### TASK GOAL
Please work out how many lines in the material below contain the string "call", and answer with that number only.

____________

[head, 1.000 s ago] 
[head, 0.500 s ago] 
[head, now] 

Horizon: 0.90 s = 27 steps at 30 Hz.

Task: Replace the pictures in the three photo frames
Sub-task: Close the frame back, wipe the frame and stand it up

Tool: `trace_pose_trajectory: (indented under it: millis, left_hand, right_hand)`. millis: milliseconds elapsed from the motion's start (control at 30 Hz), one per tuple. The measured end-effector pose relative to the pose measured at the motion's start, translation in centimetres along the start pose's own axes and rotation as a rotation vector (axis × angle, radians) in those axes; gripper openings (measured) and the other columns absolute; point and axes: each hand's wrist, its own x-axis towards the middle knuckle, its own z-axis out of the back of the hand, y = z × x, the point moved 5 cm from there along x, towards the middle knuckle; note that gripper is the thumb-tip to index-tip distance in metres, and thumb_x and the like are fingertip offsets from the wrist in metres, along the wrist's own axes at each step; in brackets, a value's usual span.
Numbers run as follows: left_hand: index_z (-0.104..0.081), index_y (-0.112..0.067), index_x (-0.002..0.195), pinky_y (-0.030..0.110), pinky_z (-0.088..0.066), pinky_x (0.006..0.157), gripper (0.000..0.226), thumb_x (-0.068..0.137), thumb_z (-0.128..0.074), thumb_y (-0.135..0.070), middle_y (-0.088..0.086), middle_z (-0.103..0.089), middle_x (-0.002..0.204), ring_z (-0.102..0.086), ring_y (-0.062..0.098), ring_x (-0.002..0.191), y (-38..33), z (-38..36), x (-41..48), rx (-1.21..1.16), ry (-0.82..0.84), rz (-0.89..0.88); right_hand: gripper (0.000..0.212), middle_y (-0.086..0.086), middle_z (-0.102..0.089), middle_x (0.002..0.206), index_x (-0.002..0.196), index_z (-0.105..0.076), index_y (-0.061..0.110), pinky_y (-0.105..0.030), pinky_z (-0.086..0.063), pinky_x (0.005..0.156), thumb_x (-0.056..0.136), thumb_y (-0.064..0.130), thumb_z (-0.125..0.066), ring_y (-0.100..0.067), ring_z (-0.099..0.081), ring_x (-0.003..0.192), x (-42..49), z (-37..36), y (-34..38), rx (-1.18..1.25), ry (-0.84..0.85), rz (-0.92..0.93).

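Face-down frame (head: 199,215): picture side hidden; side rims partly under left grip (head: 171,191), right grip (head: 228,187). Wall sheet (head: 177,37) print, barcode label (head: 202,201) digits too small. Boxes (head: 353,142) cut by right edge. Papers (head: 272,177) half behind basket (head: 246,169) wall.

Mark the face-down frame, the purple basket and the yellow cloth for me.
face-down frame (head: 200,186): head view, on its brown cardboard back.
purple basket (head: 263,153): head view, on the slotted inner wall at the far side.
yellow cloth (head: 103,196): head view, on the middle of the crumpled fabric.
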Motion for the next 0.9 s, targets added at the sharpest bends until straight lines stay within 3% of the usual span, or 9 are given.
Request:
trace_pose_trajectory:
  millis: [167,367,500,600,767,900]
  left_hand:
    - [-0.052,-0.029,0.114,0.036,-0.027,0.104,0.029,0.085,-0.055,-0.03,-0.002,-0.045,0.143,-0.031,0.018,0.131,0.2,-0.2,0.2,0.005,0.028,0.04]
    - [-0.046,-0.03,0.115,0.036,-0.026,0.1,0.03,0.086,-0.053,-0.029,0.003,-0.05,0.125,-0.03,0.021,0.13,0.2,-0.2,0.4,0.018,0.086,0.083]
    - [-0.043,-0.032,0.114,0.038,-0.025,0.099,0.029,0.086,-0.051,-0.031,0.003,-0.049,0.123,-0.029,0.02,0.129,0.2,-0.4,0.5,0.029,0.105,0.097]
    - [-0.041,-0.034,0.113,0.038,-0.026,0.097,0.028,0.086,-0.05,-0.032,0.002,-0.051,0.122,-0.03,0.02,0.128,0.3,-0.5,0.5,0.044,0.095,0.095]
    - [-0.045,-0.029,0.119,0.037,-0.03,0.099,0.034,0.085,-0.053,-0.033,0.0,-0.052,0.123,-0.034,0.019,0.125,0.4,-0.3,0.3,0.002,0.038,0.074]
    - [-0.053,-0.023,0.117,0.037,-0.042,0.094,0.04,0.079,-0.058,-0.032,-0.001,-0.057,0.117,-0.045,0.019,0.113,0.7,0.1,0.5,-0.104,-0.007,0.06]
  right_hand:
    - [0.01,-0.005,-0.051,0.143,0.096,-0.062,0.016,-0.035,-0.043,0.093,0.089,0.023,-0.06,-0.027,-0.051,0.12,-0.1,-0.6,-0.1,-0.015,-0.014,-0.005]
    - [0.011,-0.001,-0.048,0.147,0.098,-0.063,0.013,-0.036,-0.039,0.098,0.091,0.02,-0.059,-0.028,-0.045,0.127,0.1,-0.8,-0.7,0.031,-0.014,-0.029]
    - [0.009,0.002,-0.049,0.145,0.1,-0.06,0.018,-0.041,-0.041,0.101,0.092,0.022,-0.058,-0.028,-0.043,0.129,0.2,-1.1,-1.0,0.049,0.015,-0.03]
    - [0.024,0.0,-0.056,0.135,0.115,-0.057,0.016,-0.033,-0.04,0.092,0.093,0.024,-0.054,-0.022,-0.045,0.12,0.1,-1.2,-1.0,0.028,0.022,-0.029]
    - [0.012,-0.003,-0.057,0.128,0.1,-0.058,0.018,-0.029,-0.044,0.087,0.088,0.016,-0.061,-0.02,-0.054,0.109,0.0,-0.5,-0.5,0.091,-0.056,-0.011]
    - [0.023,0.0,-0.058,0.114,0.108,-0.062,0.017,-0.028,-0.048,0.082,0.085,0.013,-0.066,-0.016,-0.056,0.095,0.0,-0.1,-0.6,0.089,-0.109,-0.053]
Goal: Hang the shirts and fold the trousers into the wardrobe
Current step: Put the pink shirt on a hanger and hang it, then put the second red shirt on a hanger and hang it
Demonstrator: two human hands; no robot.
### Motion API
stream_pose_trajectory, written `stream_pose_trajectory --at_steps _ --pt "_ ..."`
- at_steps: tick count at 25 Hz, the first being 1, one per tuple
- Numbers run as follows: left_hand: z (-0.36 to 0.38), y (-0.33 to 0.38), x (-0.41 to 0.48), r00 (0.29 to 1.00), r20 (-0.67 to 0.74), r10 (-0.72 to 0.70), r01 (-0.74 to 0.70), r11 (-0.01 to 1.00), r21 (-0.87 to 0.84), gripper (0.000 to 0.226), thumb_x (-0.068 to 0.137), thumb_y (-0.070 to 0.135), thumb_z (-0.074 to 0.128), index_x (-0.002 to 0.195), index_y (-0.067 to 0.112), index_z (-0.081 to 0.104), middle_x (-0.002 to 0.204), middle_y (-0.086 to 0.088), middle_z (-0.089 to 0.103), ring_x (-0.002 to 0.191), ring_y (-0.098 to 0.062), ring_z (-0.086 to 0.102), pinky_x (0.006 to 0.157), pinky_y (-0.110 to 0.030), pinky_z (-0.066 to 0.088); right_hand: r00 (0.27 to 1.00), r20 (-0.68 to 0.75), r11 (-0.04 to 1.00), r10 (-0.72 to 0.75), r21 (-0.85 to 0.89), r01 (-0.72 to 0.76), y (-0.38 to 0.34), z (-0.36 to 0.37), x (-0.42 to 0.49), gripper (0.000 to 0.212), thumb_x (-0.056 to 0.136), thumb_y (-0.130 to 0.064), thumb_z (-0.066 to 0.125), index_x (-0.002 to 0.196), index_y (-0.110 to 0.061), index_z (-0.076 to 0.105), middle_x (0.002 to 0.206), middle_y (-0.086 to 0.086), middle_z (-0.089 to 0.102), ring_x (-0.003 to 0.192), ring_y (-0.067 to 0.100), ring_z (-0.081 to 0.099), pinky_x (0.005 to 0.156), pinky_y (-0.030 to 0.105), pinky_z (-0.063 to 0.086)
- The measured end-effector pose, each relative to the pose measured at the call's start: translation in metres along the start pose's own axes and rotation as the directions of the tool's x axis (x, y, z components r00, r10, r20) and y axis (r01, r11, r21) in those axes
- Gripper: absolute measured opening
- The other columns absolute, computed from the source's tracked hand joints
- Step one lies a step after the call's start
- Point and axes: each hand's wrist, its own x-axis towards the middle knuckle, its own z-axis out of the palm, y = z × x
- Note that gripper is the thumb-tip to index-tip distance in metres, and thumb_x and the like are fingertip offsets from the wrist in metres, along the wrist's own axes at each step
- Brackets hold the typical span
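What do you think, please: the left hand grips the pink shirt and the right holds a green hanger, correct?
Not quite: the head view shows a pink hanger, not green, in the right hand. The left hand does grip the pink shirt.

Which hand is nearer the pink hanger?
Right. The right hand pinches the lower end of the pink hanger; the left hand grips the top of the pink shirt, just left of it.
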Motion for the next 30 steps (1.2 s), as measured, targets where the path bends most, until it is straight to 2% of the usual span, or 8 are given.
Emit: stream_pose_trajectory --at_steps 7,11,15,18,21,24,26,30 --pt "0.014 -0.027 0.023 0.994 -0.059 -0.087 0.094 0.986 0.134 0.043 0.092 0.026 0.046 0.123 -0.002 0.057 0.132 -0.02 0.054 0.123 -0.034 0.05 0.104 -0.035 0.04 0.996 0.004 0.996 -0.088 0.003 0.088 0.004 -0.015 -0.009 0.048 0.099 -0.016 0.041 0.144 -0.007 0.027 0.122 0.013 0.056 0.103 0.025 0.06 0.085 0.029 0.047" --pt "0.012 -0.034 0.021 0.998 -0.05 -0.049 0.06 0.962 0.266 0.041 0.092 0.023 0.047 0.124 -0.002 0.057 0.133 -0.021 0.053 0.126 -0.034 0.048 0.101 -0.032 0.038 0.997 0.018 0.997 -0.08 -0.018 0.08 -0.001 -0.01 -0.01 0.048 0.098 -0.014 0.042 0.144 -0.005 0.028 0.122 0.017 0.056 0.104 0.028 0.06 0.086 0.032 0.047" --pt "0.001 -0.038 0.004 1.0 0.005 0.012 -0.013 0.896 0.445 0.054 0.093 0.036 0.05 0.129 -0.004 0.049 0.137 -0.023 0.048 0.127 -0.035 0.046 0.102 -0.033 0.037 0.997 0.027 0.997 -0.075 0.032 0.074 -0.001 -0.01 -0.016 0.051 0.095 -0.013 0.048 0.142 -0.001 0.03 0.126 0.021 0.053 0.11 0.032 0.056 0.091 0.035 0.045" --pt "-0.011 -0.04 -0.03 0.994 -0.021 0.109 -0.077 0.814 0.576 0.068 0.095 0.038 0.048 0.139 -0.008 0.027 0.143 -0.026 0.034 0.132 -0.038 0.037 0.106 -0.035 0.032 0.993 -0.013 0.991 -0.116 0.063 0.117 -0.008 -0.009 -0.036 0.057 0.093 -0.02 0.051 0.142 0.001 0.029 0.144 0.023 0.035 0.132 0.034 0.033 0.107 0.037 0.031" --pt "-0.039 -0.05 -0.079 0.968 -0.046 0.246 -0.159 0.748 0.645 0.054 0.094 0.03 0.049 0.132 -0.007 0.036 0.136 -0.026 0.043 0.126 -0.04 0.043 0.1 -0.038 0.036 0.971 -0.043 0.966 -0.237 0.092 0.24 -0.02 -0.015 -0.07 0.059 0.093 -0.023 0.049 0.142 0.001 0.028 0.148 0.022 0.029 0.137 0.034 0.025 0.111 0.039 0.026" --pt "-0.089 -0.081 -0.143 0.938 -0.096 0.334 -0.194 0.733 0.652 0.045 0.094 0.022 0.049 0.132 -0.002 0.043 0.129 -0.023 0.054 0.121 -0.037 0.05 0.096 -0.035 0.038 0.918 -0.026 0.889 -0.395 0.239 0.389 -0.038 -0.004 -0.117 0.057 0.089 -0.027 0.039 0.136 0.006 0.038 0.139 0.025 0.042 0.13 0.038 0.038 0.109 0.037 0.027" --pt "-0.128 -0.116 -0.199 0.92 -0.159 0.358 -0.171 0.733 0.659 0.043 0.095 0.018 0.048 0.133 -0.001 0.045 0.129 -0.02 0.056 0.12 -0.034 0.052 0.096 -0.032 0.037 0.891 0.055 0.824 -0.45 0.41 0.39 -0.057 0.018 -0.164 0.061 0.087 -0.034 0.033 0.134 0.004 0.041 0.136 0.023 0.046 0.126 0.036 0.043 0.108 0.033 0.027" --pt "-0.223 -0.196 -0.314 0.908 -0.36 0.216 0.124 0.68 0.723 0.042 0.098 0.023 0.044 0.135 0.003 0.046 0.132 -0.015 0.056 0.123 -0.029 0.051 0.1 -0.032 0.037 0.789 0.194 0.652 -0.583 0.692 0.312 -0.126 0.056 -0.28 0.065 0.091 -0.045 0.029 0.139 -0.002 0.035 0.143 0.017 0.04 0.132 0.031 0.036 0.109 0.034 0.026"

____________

### EXPECTED ANSWER
2